Fishing without a hook

I'll see some of you tomorrow at The King's English, 5pm. I'll be the one in the apron.

My eleven-year-old nephew Gabe said recently: "I'm trying to write a story but I need a good hook. I need the first sentence to be a hook, so that the reader will have to keep reading. Some books I read start with a hook. Some don't, but I'll read the first chapter anyway to see if it gets better. No offense, but your books don't start with a hook. They start pretty slow."

Ah, it is true, young Gabe. I've always wanted to be the writer that grabs the reader by the first sentence and never lets go. Often when I start a new book (princess academy, forest born, daisy danger brown...) I tell myself, this time I'm going to do it! This time I'm going to start in medias res and the reader won't be able to put the book down! But alas, my brain apparently doesn't work that way.

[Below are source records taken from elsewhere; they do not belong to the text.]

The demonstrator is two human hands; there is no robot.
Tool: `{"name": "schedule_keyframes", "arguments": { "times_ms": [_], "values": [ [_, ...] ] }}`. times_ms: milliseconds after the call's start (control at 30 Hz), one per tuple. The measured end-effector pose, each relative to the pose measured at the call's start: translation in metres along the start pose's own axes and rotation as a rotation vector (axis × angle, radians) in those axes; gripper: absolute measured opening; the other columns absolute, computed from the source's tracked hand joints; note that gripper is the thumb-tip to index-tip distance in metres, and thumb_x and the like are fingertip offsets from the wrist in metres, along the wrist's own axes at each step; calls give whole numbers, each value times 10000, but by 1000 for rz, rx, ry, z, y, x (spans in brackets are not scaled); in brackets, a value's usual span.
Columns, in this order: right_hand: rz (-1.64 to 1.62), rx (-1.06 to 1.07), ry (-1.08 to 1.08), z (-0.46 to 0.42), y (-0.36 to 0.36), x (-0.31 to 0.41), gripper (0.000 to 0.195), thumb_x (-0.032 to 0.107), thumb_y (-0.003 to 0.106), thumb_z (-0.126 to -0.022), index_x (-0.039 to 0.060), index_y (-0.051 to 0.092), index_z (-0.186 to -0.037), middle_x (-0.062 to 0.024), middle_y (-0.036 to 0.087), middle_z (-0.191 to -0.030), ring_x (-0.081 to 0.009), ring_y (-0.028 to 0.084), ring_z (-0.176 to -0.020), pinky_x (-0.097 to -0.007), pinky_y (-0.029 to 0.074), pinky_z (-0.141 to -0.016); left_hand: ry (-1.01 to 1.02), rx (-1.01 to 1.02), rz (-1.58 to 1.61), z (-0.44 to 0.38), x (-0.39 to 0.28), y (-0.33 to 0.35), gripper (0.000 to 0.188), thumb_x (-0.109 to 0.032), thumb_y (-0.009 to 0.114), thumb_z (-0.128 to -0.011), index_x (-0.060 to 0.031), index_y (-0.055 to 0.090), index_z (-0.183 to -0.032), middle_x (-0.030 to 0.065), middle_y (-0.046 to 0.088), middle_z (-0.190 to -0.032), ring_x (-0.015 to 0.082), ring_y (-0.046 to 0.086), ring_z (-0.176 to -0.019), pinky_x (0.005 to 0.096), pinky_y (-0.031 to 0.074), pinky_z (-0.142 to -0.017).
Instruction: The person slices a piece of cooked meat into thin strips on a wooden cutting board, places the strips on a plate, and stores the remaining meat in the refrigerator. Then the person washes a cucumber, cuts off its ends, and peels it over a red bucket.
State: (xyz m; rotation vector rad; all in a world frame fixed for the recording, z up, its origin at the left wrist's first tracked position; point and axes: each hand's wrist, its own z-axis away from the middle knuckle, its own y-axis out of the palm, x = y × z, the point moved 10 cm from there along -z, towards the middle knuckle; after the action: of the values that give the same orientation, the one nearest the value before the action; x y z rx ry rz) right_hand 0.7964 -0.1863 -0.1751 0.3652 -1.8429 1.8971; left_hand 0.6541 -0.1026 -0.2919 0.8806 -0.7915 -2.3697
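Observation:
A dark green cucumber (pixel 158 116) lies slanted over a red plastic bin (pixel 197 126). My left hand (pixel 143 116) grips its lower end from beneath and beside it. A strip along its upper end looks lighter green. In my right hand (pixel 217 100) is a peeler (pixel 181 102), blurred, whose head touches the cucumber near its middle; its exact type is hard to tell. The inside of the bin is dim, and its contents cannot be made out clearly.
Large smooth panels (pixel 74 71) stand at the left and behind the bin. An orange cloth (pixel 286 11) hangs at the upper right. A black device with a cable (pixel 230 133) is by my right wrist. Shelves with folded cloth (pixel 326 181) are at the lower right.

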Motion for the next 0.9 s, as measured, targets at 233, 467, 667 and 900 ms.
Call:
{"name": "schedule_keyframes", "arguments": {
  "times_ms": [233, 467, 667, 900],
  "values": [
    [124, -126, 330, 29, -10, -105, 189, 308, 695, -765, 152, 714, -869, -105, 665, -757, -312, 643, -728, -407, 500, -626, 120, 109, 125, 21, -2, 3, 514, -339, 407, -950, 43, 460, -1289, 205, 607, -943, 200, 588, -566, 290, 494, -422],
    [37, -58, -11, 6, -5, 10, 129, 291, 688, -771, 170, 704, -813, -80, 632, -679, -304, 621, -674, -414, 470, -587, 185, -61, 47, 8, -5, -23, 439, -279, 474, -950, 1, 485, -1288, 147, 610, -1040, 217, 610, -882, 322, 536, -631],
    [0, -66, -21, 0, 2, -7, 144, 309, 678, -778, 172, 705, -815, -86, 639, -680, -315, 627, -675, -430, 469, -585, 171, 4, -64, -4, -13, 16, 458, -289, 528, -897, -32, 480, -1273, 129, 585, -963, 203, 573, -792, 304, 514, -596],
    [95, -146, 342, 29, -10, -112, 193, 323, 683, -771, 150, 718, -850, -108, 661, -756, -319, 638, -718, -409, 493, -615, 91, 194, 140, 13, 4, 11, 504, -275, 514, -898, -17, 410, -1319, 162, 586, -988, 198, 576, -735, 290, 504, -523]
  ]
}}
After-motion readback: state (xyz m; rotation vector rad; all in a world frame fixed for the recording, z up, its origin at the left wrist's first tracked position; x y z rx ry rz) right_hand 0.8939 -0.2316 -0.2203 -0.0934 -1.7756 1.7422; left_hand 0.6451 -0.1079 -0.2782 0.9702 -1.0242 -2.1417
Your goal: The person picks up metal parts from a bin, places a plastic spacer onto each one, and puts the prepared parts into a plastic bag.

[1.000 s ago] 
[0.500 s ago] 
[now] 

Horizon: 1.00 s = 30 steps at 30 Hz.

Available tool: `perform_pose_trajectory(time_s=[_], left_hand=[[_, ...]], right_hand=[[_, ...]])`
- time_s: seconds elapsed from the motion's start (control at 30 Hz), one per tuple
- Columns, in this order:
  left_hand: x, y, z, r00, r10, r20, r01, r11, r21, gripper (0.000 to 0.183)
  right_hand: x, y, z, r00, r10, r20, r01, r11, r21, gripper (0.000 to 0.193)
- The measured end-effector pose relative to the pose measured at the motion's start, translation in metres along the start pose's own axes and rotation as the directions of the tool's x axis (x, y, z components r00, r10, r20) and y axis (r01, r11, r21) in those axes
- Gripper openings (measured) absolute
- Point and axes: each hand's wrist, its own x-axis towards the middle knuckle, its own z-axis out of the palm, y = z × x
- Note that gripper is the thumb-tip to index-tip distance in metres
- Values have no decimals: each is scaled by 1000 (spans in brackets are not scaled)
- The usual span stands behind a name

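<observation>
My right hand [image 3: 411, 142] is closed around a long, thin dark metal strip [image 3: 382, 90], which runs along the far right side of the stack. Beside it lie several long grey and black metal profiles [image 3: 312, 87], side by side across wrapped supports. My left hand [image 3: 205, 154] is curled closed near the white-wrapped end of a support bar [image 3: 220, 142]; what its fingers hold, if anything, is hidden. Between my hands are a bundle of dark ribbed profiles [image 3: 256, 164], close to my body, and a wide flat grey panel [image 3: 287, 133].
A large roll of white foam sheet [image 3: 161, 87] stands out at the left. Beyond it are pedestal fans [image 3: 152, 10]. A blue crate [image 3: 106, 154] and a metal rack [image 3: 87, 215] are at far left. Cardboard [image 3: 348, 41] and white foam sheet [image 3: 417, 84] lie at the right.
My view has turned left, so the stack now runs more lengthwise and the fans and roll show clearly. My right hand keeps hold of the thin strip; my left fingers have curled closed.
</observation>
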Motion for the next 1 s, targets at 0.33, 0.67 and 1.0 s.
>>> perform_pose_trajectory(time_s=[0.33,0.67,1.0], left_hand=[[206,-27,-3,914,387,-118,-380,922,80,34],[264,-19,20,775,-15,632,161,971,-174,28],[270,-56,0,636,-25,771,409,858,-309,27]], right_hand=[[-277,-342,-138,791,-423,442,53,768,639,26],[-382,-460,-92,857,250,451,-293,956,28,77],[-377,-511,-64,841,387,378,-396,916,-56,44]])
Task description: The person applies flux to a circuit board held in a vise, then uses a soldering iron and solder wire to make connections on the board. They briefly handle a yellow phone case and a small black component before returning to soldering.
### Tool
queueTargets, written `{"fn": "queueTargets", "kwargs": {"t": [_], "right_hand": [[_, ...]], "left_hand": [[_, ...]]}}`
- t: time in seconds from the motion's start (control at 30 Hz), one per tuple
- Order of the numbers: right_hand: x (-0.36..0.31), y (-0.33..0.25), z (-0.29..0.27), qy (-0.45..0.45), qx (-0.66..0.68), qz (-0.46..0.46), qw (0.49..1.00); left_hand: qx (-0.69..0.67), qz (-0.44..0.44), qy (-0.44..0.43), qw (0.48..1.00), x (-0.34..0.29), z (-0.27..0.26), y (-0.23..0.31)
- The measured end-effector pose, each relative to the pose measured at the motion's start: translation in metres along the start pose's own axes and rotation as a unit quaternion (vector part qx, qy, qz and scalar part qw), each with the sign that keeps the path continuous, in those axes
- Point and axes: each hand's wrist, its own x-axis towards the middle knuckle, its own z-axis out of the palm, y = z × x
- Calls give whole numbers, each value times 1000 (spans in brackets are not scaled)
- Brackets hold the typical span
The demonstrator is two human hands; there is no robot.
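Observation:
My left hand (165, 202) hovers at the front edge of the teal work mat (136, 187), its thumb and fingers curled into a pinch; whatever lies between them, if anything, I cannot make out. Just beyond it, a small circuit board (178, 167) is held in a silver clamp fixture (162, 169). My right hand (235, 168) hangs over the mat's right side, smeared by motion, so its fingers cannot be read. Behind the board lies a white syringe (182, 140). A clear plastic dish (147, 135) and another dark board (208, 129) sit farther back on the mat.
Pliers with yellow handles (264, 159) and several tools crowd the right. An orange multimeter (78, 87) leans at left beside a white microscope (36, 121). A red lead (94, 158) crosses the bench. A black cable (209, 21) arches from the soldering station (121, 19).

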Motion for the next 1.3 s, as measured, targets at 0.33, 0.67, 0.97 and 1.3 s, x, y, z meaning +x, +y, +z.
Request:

I mourn that aspect of my writing sometimes, but I can't regret it completely. It's not for naught, I think. I've had readers tell me, "I thought Goose Girl started really slowly, but I kept reading and it got better. It wasn't until I read it the second time that I realized why Ani was that way in the beginning and why those first things had to happen in order to build to what happened later."

I think this is true of all of my books, but perhaps in none so much as the two I publish this year. I ask a lot of my readers. It's possible many give up about 1/3 of the way through. That's okay, no story is for everyone. And maybe it's not the best writer who requires such an investment before the payoff. But I realize that not only is it natural for me to write this way, I choose to do it, because what's interesting to me is the overall journey. I need to allow my characters to start in one place in order to finish in another.

And maybe the NEXT book I write will start with that hook immediately and still allow for the significant journey. Hey, a girl can dream.